Additionally, most of the chemicals used , are also used in every household for a variety of purposes in everyday life.
Myth: Fracking causes earthquakes.
Fact: The term "earthquakes" in the myth refers to those types that can be perceived and felt. However, the tremors or quakes generated due to fracking are not perceptible.
Till date, the highest magnitudes of earthquakes caused by shale fracturing are 1.5 and 2.4 on the Richter scale. Such magnitudes are equivalent to the tremors caused by vehicular traffic in urban areas.
Myth: The process utilizes enormous quantities of water, leading to water shortage and drought conditions.
Fact: Out of total U.S. freshwater consumption, only 0.3% is utilized for fracking all the shale wells of the nation. In comparison, golf courses utilize 0.5% of the total freshwater.
Myth: Fracking is a new and experimental procedure.
Fact: The process was developed and used in Kansas, in 1947 for the first time. Since then many modifications have been carried out to make the process more efficient and cost-effective. The process appears to be new due to its recent application in horizontal drilling for shale gas.
Myth: Fracking operations are unregulated.
Fact: Before the process is begun, the company has to obtain various permits from the state authorities by disclosing the equipment to be used, the chemicals involved, the plans for protection of groundwater, and the strategies for waste-water management.
Myth: Fracking is not a significant economic benefit.
Fact: Not only is shale gas a cleaner fuel alternative, but industry also creates several white-collar and blue-collar jobs.
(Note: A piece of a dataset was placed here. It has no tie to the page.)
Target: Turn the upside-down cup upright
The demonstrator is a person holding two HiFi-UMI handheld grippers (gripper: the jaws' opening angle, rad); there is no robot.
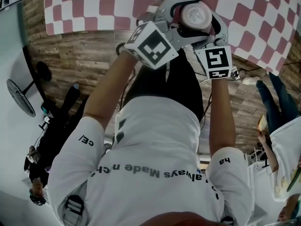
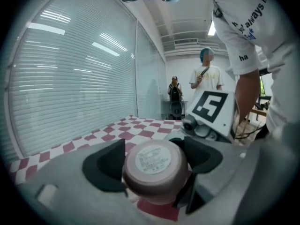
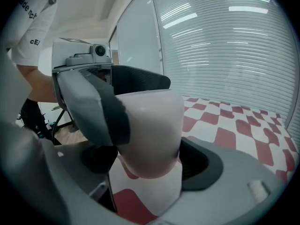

Due to employment opportunities, the economy of neighboring towns is benefited, and also benefits other allied industries like hotels, restaurants , grocery stores, etc.

Fracking: Statistics

▣ On an average, each well utilizes 6 million gallons of water, 800 tons of sand, and 100,000 gallons of chemicals.

▣ Shale gas made up 39% of the total natural gas produced in 2012.

▣ Fracking will reduce the U.S. import of oil and gas from 60% (2005) to 25% (2016).
▣ Without the use of fracking, there would be a decrease of 45% in gas production and a 17% in oil production over a period of 5 years.

▣ Due to this industry, approximately 2.1 million jobs were generated in 2012.
Like the phrase, there's no smoke without fire, the myths are not completely untrue. They are based on the occasional events of errant activities by fracking companies. They arise due to the companies disregarding the rules and regulations or due to extreme cost-cutting endeavors.
It is hence safe to be on guard if a fracking unit is in one's vicinity, and to report any suspicious acts or events, as early as possible.